I've been doing some work with /block/nbd.c with the aim of improving
its behaviour when the NBD server is inaccessible or goes away.

Current behaviour is to exit on startup if connecting to the NBD server
fails for any reason. If the connection dies  once KVM is started, the
VM stays up but reads and writes fail.
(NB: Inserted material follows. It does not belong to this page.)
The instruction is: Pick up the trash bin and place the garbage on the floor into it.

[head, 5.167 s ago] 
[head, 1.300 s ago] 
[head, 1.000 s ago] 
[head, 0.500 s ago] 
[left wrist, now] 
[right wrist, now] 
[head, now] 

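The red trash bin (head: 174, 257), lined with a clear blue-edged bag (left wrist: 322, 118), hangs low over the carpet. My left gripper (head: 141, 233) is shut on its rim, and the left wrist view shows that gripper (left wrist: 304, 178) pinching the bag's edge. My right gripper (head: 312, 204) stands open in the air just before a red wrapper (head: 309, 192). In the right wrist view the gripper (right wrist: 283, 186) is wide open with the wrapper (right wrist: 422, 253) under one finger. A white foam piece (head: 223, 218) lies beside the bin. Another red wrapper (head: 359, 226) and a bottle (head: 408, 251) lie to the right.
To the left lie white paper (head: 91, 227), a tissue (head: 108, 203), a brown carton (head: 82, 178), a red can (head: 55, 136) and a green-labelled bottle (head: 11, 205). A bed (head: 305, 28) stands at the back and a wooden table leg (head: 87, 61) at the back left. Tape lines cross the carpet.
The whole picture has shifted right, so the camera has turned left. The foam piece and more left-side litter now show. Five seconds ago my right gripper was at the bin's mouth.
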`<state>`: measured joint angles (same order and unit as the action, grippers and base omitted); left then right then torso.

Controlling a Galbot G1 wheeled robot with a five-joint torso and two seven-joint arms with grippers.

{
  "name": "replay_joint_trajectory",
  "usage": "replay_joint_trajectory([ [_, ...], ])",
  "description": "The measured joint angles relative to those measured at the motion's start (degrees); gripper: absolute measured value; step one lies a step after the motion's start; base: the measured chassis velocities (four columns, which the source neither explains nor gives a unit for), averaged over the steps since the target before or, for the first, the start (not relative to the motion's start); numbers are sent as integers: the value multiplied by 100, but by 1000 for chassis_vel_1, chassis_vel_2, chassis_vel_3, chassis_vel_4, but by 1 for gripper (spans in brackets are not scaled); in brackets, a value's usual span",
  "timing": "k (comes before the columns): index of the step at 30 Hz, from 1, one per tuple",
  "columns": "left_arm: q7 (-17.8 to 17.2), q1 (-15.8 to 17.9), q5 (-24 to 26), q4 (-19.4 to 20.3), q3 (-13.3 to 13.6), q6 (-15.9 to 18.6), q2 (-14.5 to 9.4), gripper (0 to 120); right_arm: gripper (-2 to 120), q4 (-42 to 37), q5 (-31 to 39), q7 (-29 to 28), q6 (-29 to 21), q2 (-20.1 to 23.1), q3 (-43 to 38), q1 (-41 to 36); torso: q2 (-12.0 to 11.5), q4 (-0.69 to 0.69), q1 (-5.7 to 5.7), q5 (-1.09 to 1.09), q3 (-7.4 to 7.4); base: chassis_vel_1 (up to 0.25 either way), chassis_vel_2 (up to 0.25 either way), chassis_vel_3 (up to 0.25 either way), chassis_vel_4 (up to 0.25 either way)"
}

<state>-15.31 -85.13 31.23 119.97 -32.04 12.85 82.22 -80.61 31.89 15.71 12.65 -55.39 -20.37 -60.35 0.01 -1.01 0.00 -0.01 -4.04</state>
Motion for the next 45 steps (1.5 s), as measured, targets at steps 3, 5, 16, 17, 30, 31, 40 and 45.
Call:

No attempt to re-establish the
connection is made. 

I've written a patch that changes the behaviour - instead of exiting at
startup, we wait for the NBD connection to be established, and we hang
on reads and writes until the connection is re-established.

I'm interested in getting the changes merged upstream, so I thought I'd
get in early and ask if you'd be interested in the patch, in principle;
whether the old behaviour would need to be preserved, making the new
behaviour accessible via a config option ("-drive
file=nbd:127.0.0.1:5000:retry=forever,..." ?); and whether I'm going
about the changes in a sane way (I've attached the current version of
the patch).

Another thing I've noticed is that the nbd library ( /nbd.c ) is not
IPv6-compatible ( "-drive file=nbd:\:\:1:5000", for instance ) - I don't
have a patch for that yet, but I'm going to need to write one :) -
presumably you'd like that merging upstream too (and I should make the
library use the functions provided in qemu_socket.h) ?

Regards,
Stefan Hajnoczi - Feb. 14, 2011, 8:32 p.m.
On Mon, Feb 14, 2011 at 7:40 PM, Nicholas Thomas <nick@lupine.me.uk> wrote:
> I've written a patch that changes the behaviour - instead of exiting at
> startup, we wait for the NBD connection to be established, and we hang
> on reads and writes until the connection is re-established.

Hi Nick,
I think reconnect is a useful feature.  For more info on submitting
patches to QEMU, please see
http://wiki.qemu.org/Contribute/SubmitAPatch.  It contains a few
points like sending patches inline instead of as an attachment (makes
review easier), using Signed-off-by:, and references to QEMU coding
style.

> I'm interested in getting the changes merged upstream, so I thought I'd
> get in early and ask if you'd be interested in the patch, in principle;
> whether the old behaviour would need to be preserved, making the new
> behaviour accessible via a config option ("-drive
> file=nbd:127.0.0.1:5000:retry=forever,..." ?); and whether I'm going
> about the changes in a sane way (I've attached the current version of
> the patch).

block/nbd.c needs to be made asynchronous in order for this change to
work.  Otherwise the only thing you can do is to block QEMU and the
VM, and even that shouldn't be done using sleep(2) because that could
stop the I/O thread which processes the QEMU monitor and other
external interfaces.  See below for more info.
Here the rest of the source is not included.